Omer ne goûta plus la fête. Il attendit impatiemment le départ de tous, pour rejoindre Denise à part et lui reprocher cette grave inconséquence. La jeune fille nia l’attitude sans hésiter. Ensuite elle recourut aux larmes, protestant que son frère l’insultait, invoquant les saintes. Elle finit par se réfugier au fond de son appartement. Tombée sur le prie-Dieu, dans une posture théâtrale, elle supplia le Sauveur de pardonner à un frère qui la calomniait, et menaça de se plaindre au comte, dès le lendemain. Omer se retira. Il l’avait vue très nettement au jardin. Elle mentait. Donc elle n’ignorait pas son tort. Donc tout était pire que les appréhensions mêmes.

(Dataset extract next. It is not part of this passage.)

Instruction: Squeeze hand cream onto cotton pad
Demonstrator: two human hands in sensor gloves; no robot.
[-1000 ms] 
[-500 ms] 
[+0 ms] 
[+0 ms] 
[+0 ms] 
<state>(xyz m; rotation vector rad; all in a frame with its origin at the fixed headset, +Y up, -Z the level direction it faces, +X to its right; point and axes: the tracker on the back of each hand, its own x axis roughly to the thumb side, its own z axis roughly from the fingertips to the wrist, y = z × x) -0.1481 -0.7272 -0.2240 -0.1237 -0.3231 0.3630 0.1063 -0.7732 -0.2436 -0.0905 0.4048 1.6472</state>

La querelle avait été vive, courte, conduite à voix basse et vite terminée par l’explosion de sanglots, par la peur d’attirer la tante Aurélie ou Delphine hors des appartements contigus. Le frère ne se représenta bien les détails de cet instant que dans sa chambre, celle même qu’avait habitée son père, avant le départ pour la campagne de Hohenlinden. Les évocations de cette circonstance augmentaient sa colère. Dans la nuit, il ne pouvait abolir l’image de sa sœur haineuse et folle, la bouche furibonde, jusqu’où des larmes de rage rebondissaient au long des joues en feu. La fille du colonel Héricourt pouvait donc s’oublier ainsi ! Ce qu’elle osait avec un oncle, hésiterait-elle à l’oser avec un autre ? Les craintes d’Édouard se justifiaient. Et elle ne pliait pas ; elle ne se repentait pas, elle mentait ; elle accusait elle-même, perfide, mauvaise, odieuse. Il résolut d’écrire à sa mère le lendemain.